There is nothing like a soulful chat with self.
Something has been tugging at me for a while now. There was a clear picture with a clear message. However, this image was distorted like looking through a fogged mirror. It was a conversation. One that I had been subconsciously avoiding.
During a recent walk, alone in nature, the message was finally revealed.
I will no longer be making nor selling any products.
I have had this nagging feeling for a long time now, that my heart is not in the game anymore, and I really could not pin down why. There has been a joy missing. Saucier Willy was born out of the love I have for food, and hot sauce. However though, more than anything, Saucier Willy was raised around the love of being able to do all of this with my best friend and wife, Gwen. The heart of this company has beaten through the power of her and my boys. Family is the pulse. Most of you know by now that her health has been a massive struggle. I am a full-time caregiver to her and our 2 children. My life is very different now than 5 years ago.
I used to spend hours in a kitchen working for someone else, clock out of that job, and begin spending long hours in a kitchen working for myself. Buying ingredients and supplies, picking peppers, driving to Lancaster to pick up bottles, lids, and jars to save on shipping costs, prepping, cooking, bottling, cleaning, labeling, selling at events and farmers markets, selling to other local businesses, and so much more… That is a life behind me now. It was grueling work a lot of the time, and if I am being honest, there is plenty about it that I will not miss. My energy must be placed elsewhere.
Outside of the physical labor involved, it also cost a great deal of money to run a licensed food company. Every new product needs to be sent away to be tested in a lab for shelf stability and safety. I must maintain a yearly insurance on my company, yearly payments to the Health Department, fees to rent kitchen space as my operating facility, all production costs, etc. Up until this past Summer I was in debt for quite a while. I finally feel free. I have a savings account now. So, not only do I not have the energy to support this any longer, but I also cannot financially support it either.
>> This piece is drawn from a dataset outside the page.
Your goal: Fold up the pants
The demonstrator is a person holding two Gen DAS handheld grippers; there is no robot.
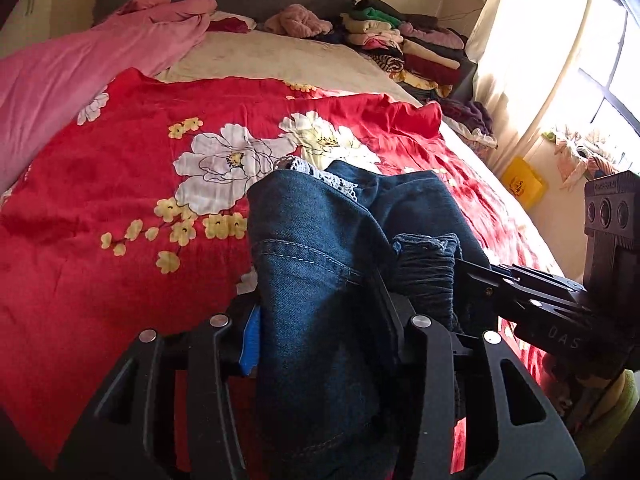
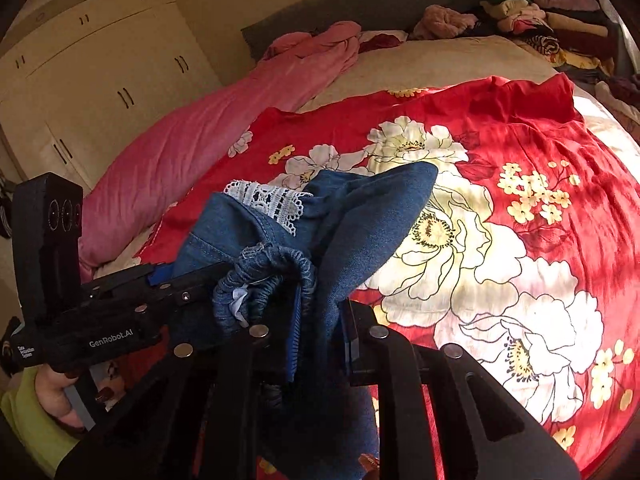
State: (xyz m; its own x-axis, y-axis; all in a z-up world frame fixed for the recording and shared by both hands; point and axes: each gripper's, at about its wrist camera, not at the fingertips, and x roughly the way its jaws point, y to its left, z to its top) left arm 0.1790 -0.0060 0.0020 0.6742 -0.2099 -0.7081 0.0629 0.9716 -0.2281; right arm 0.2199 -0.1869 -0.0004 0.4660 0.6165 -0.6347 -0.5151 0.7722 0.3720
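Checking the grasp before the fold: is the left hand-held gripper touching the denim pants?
Touching. The left wrist view shows the left hand-held gripper closed on the denim pants, fabric pinched between its fingers.

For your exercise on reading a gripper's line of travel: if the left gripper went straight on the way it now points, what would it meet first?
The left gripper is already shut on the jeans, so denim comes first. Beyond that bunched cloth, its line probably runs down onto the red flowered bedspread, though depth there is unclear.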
Saucier Willy has gone through much evolution since its inception in 2015. Now, I don’t know all of what the future holds for Saucier Willy, but I will continue to focus on creating more content for my podcast, disABILITY. I will also continue to make cooking with cannabis videos and teaching classes when I am able. At some point in the future, I would like to release a cookbook. There is no complete vision for this yet, but I imagine it having a myriad of material. Some ideas I have are recipes of course, cooking with cannabis information and fun stories. I also plan to incorporate the recipes to the products I used to make and sell to all of you. I never saw the significance of taking recipes with you to your grave like some secret. Creating something is a joy and if I cannot share that with the world than what the hell is the point?
Although my time bottling concoctions has come to an end, the pages of Saucier Willy will continue to turn. You should know that I did not arrive at this decision lightly. For the past couple years, I kept telling myself that I would keep going no matter what. I would find time, continue to make products, and not give up or tap out. Deep down I wrestled with fears. Fears of failure. Fears of letting myself down… letting my wife and kids down… letting down every single one of you. I have come to realize that there is no reason for me to hang my head. I have not failed because I have learned and gained so much. I basked in the joy of some amazing moments, while learning valuable lessons during some dark and stormy lows. I do not walk away from this transition empty handed. I look back with only smiles and happiness. What an opportunity that I was able to share something that I enjoyed with SO MANY people. Your endless support and love throughout the years will be something I cherish for life.
Sitting down to write this was not only for you but mainly for me. My closure to this chapter. Onto more growth.